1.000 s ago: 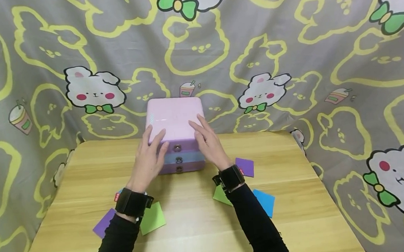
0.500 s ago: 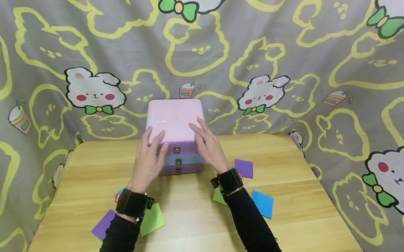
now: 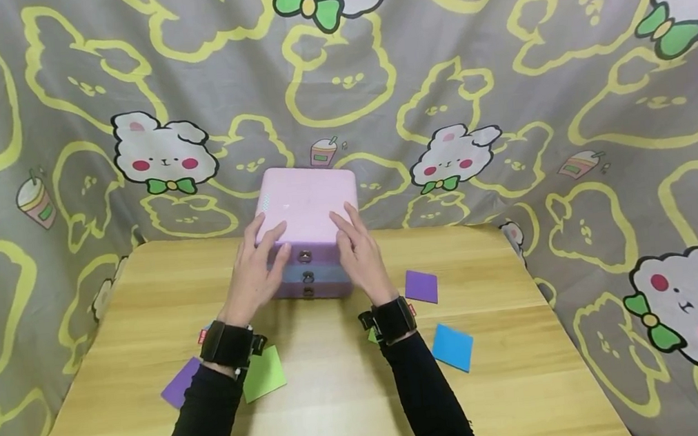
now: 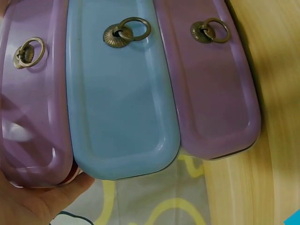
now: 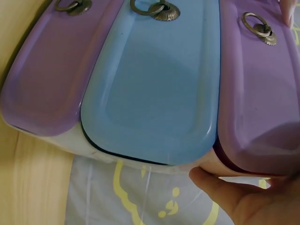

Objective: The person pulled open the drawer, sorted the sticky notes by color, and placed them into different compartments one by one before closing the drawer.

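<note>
A small drawer box with a pink top (image 3: 307, 204) stands at the back of the table. Its front has a purple top drawer (image 5: 260, 89), a blue middle drawer (image 4: 119, 93) and a purple bottom drawer (image 4: 213, 79), each with a bronze ring pull. All the drawers are pushed in. My left hand (image 3: 251, 275) grips the front left corner of the box, fingers spread over the top and round the side. At the front right corner my right hand (image 3: 363, 258) holds it likewise. The wrist views show one digit of each hand against the box's side.
Flat coloured squares lie on the wooden table (image 3: 335, 413): purple (image 3: 179, 384) and green (image 3: 264, 374) at left, purple (image 3: 421, 286) and blue (image 3: 453, 347) at right. Others are partly hidden by my wrists. A patterned grey curtain (image 3: 367, 71) hangs close behind the box.
The box has turned slightly, its back edge swinging to the right. My right wrist has shifted a little left, while both hands stay on the same corners.
</note>
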The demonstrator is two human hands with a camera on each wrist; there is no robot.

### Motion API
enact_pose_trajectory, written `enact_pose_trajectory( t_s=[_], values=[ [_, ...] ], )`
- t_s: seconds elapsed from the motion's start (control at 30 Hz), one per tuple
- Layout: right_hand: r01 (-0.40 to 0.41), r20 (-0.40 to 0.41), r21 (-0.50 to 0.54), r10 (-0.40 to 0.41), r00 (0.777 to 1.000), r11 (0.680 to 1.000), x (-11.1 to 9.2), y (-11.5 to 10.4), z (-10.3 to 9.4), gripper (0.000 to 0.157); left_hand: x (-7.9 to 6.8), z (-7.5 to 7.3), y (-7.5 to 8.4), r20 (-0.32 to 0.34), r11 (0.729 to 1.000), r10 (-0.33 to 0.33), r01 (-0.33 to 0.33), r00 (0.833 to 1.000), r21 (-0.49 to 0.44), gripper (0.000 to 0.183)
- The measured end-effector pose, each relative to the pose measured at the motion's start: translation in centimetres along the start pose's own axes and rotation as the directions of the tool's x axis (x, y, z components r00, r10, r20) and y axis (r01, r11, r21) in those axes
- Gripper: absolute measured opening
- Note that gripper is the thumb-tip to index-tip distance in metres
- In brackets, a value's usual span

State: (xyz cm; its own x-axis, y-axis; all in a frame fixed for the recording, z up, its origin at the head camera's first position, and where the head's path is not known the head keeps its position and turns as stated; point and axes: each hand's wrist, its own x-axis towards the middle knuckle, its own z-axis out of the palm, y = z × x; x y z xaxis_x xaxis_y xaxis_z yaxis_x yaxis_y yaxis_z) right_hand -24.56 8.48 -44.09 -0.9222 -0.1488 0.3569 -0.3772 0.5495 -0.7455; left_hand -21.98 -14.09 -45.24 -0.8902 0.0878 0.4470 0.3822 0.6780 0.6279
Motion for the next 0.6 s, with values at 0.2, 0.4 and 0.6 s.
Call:
enact_pose_trajectory(
  t_s=[0.2, 0.4, 0.6],
  values=[
    [0.003, -0.040, -0.001, -0.003, 0.999, 1.000, 0.12, -0.25, -0.06, 0.044, 0.84, 0.00, -0.03, -0.011, 1.000, 0.009, -0.009, 1.000, -0.013, 0.048],
    [-0.013, -0.035, 0.012, 0.014, 0.999, 1.000, -0.31, -0.42, 0.03, 0.045, 0.74, 0.02, -0.09, -0.009, 1.000, -0.003, 0.003, 1.000, -0.023, 0.047],
    [-0.026, -0.037, 0.009, 0.026, 0.999, 1.000, -0.83, -0.58, 0.46, 0.045, 0.29, 0.06, -0.41, -0.001, 0.999, -0.025, 0.025, 1.000, -0.035, 0.047]
  ],
)
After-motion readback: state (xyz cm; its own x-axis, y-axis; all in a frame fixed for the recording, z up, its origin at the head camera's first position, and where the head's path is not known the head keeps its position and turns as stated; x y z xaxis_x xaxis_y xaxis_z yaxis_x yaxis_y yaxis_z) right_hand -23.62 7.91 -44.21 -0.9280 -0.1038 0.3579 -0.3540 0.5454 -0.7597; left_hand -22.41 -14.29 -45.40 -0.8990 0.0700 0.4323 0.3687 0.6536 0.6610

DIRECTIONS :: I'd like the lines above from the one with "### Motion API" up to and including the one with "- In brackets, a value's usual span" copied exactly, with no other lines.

ANSWER SPACE ::
### Motion API
enact_pose_trajectory, written `enact_pose_trajectory( t_s=[_], values=[ [_, ...] ], )`
- t_s: seconds elapsed from the motion's start (control at 30 Hz), one per tuple
- Layout: right_hand: r01 (-0.40 to 0.41), r20 (-0.40 to 0.41), r21 (-0.50 to 0.54), r10 (-0.40 to 0.41), r00 (0.777 to 1.000), r11 (0.680 to 1.000), x (-11.1 to 9.2), y (-11.5 to 10.4), z (-10.3 to 9.4), gripper (0.000 to 0.157); left_hand: x (-7.9 to 6.8), z (-7.5 to 7.3), y (-7.5 to 8.4), r20 (-0.32 to 0.34), r11 (0.729 to 1.000), r10 (-0.33 to 0.33), r01 (-0.33 to 0.33), r00 (0.833 to 1.000), r21 (-0.49 to 0.44), gripper (0.000 to 0.183)
- The measured end-effector pose, each relative to the pose measured at the motion's start: translation in centimetres along the start pose's own axes and rotation as the directions of the tool's x axis (x, y, z components r00, r10, r20) and y axis (r01, r11, r21) in those axes
- Gripper: absolute measured opening
- Note that gripper is the thumb-tip to index-tip distance in metres
- In brackets, a value's usual span

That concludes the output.